10. The NHL’s annual playoff docuseries, Quest for the Stanley Cup, dropped Friday, and it delivers another round of dressing room pep talks and mic’d-up action.

Fun stuff.

Among other things, we learn that Cale Makar’s Colorado teammates call him “Cale Juice,” and that they circulate a hilariously oversized dookie gold rope chain with an Avalanche logo as their player-of-the-game token.

11. Nick Kypreos reported that Corey Perry pitched hard to sign with the Maple Leafs as a free agent last off-season but that Toronto opted for hometown winger Wayne Simmonds instead.

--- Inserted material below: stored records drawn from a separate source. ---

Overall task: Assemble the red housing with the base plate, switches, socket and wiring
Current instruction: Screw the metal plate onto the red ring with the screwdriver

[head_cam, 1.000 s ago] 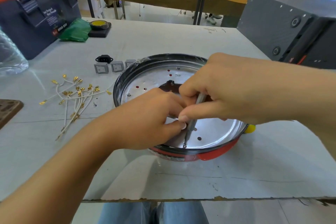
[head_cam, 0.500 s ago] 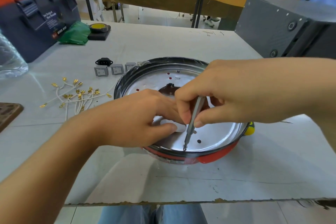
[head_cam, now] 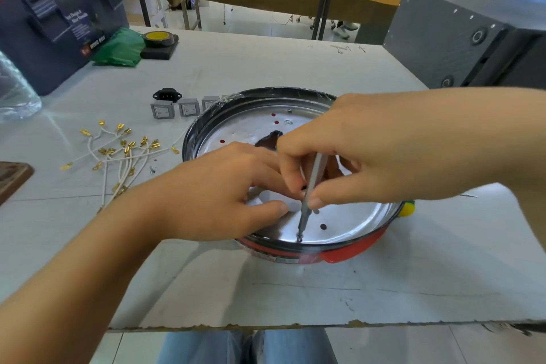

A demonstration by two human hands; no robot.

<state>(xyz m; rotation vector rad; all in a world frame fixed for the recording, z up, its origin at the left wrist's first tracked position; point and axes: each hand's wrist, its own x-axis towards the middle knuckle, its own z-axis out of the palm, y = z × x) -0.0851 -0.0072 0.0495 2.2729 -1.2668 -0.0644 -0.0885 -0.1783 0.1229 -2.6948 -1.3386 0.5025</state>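
Note:
The round red housing (head_cam: 351, 254) lies upside down on the table with the shiny metal base plate (head_cam: 348, 224) seated in it. My right hand (head_cam: 354, 154) pinches the shaft of a screwdriver (head_cam: 308, 195), whose tip stands on a screw (head_cam: 299, 237) at the plate's near edge. My left hand (head_cam: 218, 189) rests on the plate beside the shaft, thumb and fingers near a white patch. Grey rocker switches (head_cam: 162, 111) and a black socket (head_cam: 167, 95) lie left of the housing. White wires with gold terminals (head_cam: 124, 154) are spread further left.
A dark toolbox with an orange lid (head_cam: 56, 18) stands at the back left, with a green bag (head_cam: 121, 47) and a tape roll (head_cam: 159, 38) beside it. A grey box (head_cam: 461, 44) stands at the back right. A loose screw (head_cam: 152, 169) lies by the wires. The table's front edge (head_cam: 295, 326) is close.
My right hand has shifted its pinch on the screwdriver shaft while the tip stays on the same screw. My left hand holds its place on the plate.

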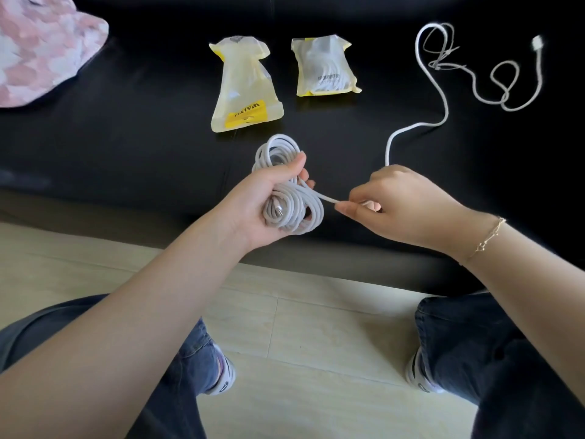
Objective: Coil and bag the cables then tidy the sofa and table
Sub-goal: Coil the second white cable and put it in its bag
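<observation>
Cable (pixel 421 126) across sofa (pixel 126 137), bags (pixel 245 87) beside

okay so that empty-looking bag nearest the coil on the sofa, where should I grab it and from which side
Judging by its pose, pinch the bag at the crumpled open end, the far end, reaching over from above. The end with the yellow label faces you and looks sealed flat, so lifting by the far end should leave the mouth up.

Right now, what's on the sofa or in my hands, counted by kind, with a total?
Yellow plastic bags: 2, the left bag and the right bag
White cables: 1, the cable, partly coiled in the left hand, fed by the right hand
Pink cushions: 1, the cushion
Total: 4
</observation>
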Available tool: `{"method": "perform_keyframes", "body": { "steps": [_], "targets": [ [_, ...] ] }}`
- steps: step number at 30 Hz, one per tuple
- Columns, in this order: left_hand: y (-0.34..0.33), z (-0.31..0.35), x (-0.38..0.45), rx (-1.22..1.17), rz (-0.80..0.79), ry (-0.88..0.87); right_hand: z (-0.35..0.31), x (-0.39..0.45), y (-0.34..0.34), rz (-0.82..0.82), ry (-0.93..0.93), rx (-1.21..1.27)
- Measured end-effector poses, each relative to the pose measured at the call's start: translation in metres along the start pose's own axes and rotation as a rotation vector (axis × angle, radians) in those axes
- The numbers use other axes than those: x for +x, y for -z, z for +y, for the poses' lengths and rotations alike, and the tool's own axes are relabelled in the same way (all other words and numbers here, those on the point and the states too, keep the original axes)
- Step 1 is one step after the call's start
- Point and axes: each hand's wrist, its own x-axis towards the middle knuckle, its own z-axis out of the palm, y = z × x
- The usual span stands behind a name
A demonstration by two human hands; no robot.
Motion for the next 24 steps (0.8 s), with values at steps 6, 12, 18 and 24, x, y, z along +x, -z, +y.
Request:
{"method": "perform_keyframes", "body": {
  "steps": [6,12,18,24],
  "targets": [
    [0.005,0.002,0.001,-0.212,-0.112,0.105,-0.009,-0.002,0.004,-0.250,-0.110,0.094],
    [0.009,0.005,0.003,-0.377,-0.039,-0.017,-0.010,-0.003,0.008,-0.308,-0.156,0.100],
    [0.010,0.007,0.006,-0.219,0.159,-0.155,-0.006,-0.003,0.016,-0.264,-0.193,-0.058],
    [0.008,0.007,0.007,-0.097,0.240,-0.165,0.002,-0.002,0.017,-0.154,-0.265,-0.065]
  ]
}}
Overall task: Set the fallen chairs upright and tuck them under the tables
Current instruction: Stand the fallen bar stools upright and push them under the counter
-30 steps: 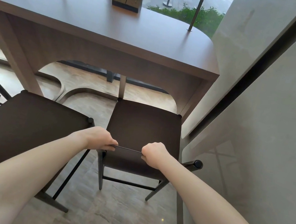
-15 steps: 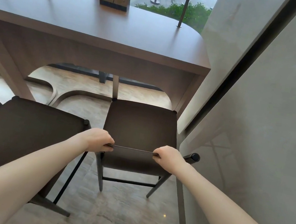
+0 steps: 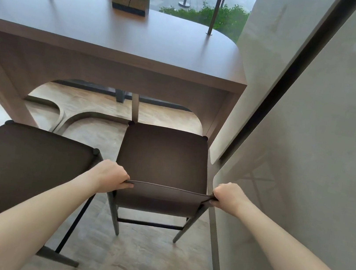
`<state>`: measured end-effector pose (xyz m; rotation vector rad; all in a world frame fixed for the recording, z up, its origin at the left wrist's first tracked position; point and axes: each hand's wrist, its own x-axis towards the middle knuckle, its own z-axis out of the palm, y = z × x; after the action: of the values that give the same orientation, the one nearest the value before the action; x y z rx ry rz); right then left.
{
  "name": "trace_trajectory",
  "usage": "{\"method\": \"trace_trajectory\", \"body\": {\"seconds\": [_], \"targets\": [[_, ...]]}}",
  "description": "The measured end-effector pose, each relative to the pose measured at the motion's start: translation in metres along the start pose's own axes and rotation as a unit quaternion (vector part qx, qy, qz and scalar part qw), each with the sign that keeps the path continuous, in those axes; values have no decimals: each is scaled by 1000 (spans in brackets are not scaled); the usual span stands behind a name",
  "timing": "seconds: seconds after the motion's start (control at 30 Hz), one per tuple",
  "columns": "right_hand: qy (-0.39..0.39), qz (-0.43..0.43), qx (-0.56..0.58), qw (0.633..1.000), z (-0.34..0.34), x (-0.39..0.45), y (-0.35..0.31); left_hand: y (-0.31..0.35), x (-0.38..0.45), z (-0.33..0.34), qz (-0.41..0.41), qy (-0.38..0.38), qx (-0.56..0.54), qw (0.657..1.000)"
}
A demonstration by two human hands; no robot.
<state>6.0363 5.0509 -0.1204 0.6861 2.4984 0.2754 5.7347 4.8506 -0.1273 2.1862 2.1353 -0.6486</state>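
left hand [image 3: 112, 178] and right hand [image 3: 229, 196] each clamp a corner of the dark brown square-seated chair's [image 3: 162, 160] low backrest — it stands upright, front edge just reaching the long brown wooden table [image 3: 121, 41].

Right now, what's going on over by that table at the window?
A person is standing behind a dark chair and gripping the top edge of its backrest, left hand at one end and right hand at the other. The chair stands upright on its legs, facing the wooden table, with its seat just short of the table edge, so it is not yet tucked under. A second dark chair stands upright to its left, also not tucked in.
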Motion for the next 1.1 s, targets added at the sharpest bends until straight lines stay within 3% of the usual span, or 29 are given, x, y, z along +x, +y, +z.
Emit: {"method": "trace_trajectory", "body": {"seconds": [0.37,0.63,1.1], "targets": [[2,5,2,1000,6,21,56,28,37,-20,-2,-5,-11,1000],[22,0,16,1000,8,38,49,2,50,-17,-25,-28,-17,999],[31,34,30,998,3,45,48,-10,59,-11,-11,1,-31,999]]}}
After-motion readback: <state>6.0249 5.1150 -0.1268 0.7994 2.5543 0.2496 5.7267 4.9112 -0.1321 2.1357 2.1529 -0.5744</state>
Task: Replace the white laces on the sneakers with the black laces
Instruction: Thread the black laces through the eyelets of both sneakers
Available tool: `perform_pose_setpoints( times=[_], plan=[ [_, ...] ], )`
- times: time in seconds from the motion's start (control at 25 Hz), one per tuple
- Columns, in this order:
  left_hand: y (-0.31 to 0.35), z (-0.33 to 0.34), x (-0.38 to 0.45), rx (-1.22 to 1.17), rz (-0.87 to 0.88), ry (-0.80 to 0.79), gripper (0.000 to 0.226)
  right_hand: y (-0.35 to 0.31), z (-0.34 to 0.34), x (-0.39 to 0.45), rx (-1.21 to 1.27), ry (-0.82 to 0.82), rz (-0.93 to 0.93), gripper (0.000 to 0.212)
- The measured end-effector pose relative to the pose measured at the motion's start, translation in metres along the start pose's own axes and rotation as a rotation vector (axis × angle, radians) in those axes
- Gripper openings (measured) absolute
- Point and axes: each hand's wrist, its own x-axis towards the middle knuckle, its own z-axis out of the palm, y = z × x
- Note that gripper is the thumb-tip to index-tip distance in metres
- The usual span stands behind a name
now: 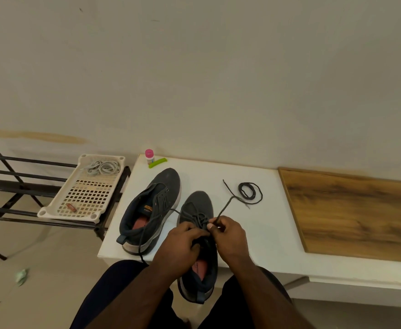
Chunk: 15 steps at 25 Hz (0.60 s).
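While the right hand (228, 236) pinches the black lace (223, 210), the left hand's (182, 245) grip is probably hidden.

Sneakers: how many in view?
2. One sneaker lies unlaced on the white table, left of the other sneaker, which both hands work on at the near edge. None seem hidden.

Two dark grey sneakers (152, 210) side by side on white tabletop (254, 233), coiled black lace (250, 193) to their right, pink-capped bottle (149, 156) behind, cream perforated plastic tray (85, 193) holding white laces (103, 167) left on black metal rack (9, 181).
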Motion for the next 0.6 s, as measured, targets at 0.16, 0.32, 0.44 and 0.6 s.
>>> perform_pose_setpoints(
  times=[0.16,0.32,0.44,0.6],
  plan=[
    [0.001,-0.001,0.001,0.014,-0.03,0.005,0.043,-0.009,-0.005,0.002,0.163,0.228,-0.04,0.007],
    [0.0,-0.001,0.0,0.008,-0.009,-0.007,0.044,-0.004,-0.004,-0.003,0.078,0.028,0.003,0.008],
    [0.001,0.0,0.0,0.013,-0.017,0.011,0.044,-0.007,-0.001,-0.002,0.022,0.069,0.0,0.004],
    [0.002,0.0,0.001,0.018,-0.025,0.006,0.043,-0.012,-0.012,-0.005,0.199,0.222,-0.066,0.005]
  ],
)
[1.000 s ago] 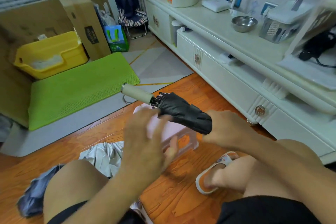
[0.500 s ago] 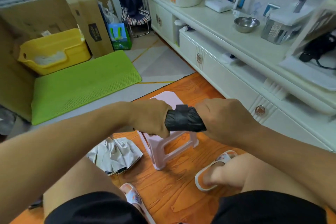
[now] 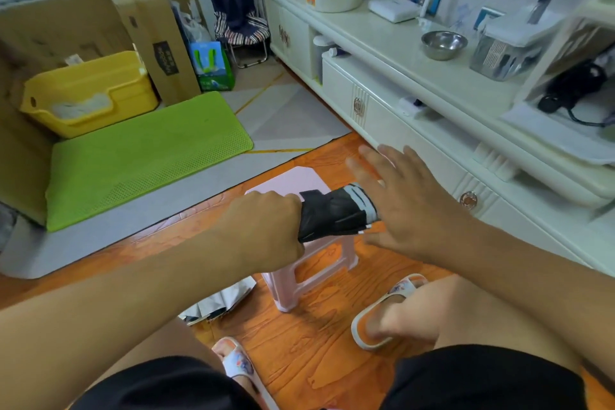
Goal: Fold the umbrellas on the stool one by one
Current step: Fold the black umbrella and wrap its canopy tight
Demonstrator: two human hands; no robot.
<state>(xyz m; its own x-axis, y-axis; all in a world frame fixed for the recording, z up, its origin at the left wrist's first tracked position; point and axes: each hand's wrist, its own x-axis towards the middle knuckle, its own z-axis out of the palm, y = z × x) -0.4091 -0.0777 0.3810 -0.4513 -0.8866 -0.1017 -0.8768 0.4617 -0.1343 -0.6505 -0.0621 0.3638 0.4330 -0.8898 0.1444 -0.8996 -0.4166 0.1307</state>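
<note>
Over the pink stool [image 3: 286,181], the left hand [image 3: 266,233] grips the rolled umbrella [image 3: 336,213] alone while the right hand [image 3: 402,210] hovers spread beside it, so the canopy could unroll.

A black folding umbrella [image 3: 336,214], collapsed and rolled into a short bundle, is held roughly level above the pink plastic stool [image 3: 293,180]. A grey band rings its right end. A second, pale grey umbrella [image 3: 218,301] lies crumpled on the floor beside the stool's leg.
</note>
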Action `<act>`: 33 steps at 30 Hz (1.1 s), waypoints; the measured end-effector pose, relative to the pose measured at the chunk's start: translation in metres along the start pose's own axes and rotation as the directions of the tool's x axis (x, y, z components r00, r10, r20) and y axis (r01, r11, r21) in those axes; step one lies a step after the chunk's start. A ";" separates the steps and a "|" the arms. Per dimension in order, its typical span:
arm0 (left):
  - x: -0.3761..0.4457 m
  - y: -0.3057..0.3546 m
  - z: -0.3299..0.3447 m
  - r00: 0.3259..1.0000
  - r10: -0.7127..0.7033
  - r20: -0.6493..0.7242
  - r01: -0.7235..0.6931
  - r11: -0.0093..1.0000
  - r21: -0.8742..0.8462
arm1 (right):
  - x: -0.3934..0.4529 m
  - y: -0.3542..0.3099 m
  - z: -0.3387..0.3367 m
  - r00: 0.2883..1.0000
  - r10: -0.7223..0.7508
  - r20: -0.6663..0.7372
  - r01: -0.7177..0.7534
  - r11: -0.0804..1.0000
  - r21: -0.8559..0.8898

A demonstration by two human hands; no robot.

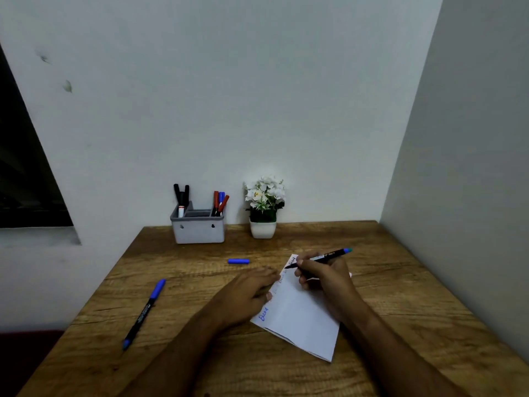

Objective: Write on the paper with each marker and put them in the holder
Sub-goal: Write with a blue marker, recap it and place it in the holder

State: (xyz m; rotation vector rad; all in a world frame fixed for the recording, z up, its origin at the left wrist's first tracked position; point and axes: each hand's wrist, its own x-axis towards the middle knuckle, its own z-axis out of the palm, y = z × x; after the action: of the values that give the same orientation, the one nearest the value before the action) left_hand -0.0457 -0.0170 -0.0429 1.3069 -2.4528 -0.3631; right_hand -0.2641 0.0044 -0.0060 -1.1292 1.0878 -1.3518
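While the right hand grips the uncapped marker, tip on the paper pinned by the flat left hand, its cap lies at ten o'clock, nearer the left, the holder beyond at eleven.
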 end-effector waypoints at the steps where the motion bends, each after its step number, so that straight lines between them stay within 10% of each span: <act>1: 0.000 0.000 -0.001 1.000 0.006 0.007 -0.006 1.000 0.007 | 0.000 0.002 0.001 1.000 0.010 0.008 -0.010 1.000 -0.011; 33: 0.001 -0.008 -0.006 0.991 0.069 0.114 -0.074 0.996 0.045 | -0.027 0.024 0.017 0.878 -0.211 0.429 0.421 0.767 -0.484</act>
State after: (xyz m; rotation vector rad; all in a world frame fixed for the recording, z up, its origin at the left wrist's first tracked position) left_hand -0.0377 -0.0223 -0.0405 1.2456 -2.6101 -0.3692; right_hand -0.2428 0.0292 -0.0285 -2.0023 1.0846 -1.0237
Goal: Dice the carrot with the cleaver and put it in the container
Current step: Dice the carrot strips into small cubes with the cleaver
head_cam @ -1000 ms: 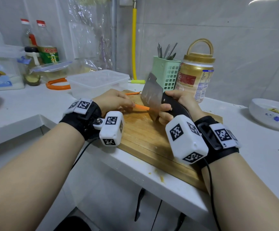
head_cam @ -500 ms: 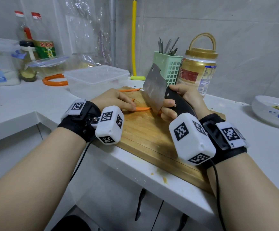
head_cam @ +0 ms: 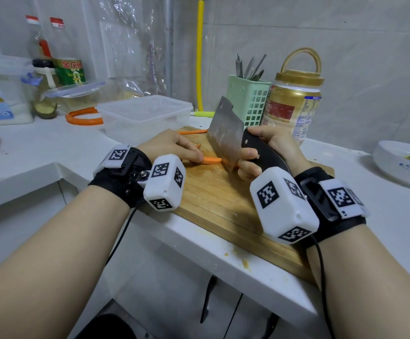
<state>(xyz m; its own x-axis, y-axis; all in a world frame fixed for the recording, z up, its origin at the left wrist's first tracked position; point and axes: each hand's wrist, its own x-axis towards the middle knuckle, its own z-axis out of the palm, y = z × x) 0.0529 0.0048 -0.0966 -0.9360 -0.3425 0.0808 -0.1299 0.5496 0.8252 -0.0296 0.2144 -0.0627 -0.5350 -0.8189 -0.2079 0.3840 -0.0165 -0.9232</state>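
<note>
— While the carrot piece (head_cam: 211,160) lies flat on the wooden cutting board (head_cam: 213,199), what pins it?

— The left hand (head_cam: 172,148) rests on its left end, fingers laid forward over it and only gently bent; whether they curl round the piece cannot be told. Its right end meets the cleaver (head_cam: 226,135).

— And the cleaver?

— Its blade stands on edge across the board, the lower edge at the carrot, the far corner tipped up. The right hand (head_cam: 267,152) grips the black handle, fingers wrapped right round it.

— Any more carrot about?

— A thin orange strip (head_cam: 191,131) lies at the far edge of the board, and a small sliver (head_cam: 197,145) shows just past the left fingers.

— Where is the container?

— The clear plastic container (head_cam: 145,116) sits on the white counter (head_cam: 35,152) just beyond the board's far left corner — lid off, with a clear lid (head_cam: 74,89) lying further back. An orange ring (head_cam: 84,116) lies beside it.

— Further out?

— A green utensil basket (head_cam: 250,101) and a gold-lidded jar (head_cam: 294,104) stand behind the cleaver; a white bowl (head_cam: 404,165) sits well to the right.
</note>
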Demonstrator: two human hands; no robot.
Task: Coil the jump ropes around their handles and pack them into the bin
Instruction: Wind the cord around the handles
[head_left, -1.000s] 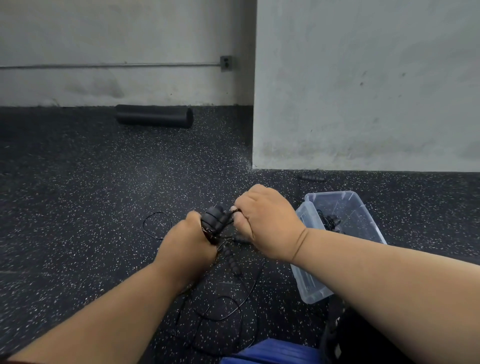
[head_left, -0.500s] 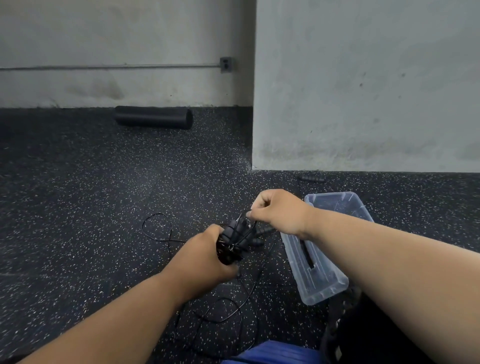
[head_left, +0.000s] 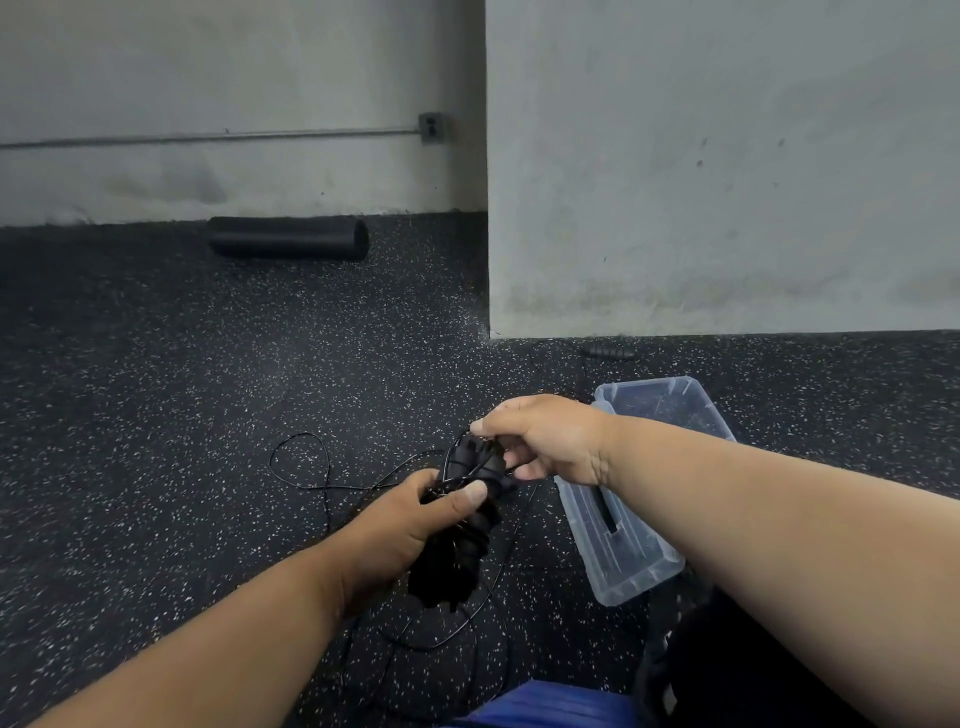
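Observation:
My left hand grips the black ribbed jump rope handles, held together above the floor with a few turns of thin black rope around them. Just above their top end, my right hand pinches the rope between thumb and forefinger. The loose rope trails off in loops on the floor to the left and below the handles. A clear plastic bin lies on the floor right of my hands, partly hidden by my right forearm; something dark lies inside it.
Another black handle lies on the speckled rubber floor by the wall base behind the bin. A black foam roller rests against the far wall. A grey wall corner juts out ahead. Dark clothing and something blue sit at the bottom edge.
My left hand has turned and lowered the handles a little. My right hand swung the rope from the left side of the handles up and over their top. The floor loop shifted.

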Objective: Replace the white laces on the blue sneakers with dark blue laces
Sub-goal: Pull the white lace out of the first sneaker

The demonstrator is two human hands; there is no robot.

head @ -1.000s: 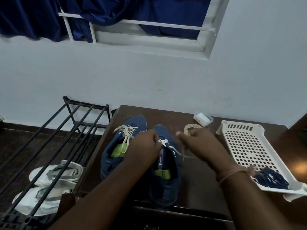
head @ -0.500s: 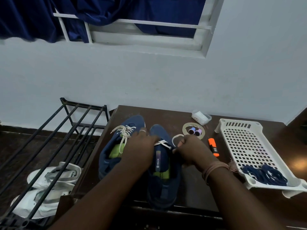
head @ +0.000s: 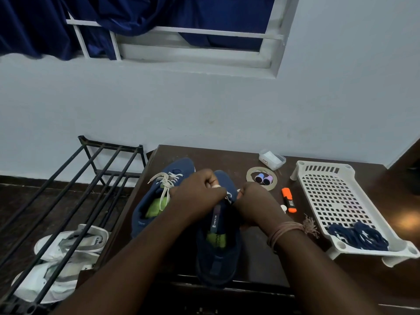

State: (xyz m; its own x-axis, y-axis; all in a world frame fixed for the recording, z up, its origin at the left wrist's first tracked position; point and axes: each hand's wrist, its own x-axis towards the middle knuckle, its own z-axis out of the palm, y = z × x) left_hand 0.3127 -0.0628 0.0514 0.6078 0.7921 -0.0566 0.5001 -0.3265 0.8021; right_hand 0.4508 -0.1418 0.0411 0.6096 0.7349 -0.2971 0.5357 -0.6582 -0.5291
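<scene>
Two blue sneakers stand side by side on a dark wooden table (head: 256, 258). The left sneaker (head: 148, 201) still carries its tied white lace (head: 165, 183). Over the lacing of the right sneaker (head: 218, 251) both my hands meet. My left hand (head: 197, 192) has its fingers curled and pinches the white lace at the eyelets. My right hand (head: 254, 201) pinches the same lace from the right side; most of that lace is hidden under the hands. A bundle of dark blue laces (head: 359, 235) lies in the near end of a white perforated tray (head: 327, 189) to the right.
An orange highlighter (head: 288, 200), a tape ring (head: 251, 176) with two small spools inside, and a small white box (head: 271, 159) lie between the sneakers and the tray. A black metal rack (head: 91, 178) stands left of the table, with white shoes (head: 68, 244) beneath it.
My right hand has come back in from the right, where it held the white lace pulled out, and now meets my left hand over the right sneaker. The highlighter and spools are uncovered.
</scene>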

Ironically, Simmonds turned down more money from Montreal last summer. Just as he did with Dallas last summer, Perry has once again elevated his importance in the playoffs, scoring two goals and five points through eight games.

Oh, and how’s this for good timing?

The Canadiens not only ripped through their first four-game win streak since January 2019, but with Friday's 1-0 Game 2 victory, they now have their first five-game win streak since November 2017.

Everyone saw it coming!

12. Turns out, Max Pacioretty has always been a boss.

Confidence, kids. It’s a powerful tool.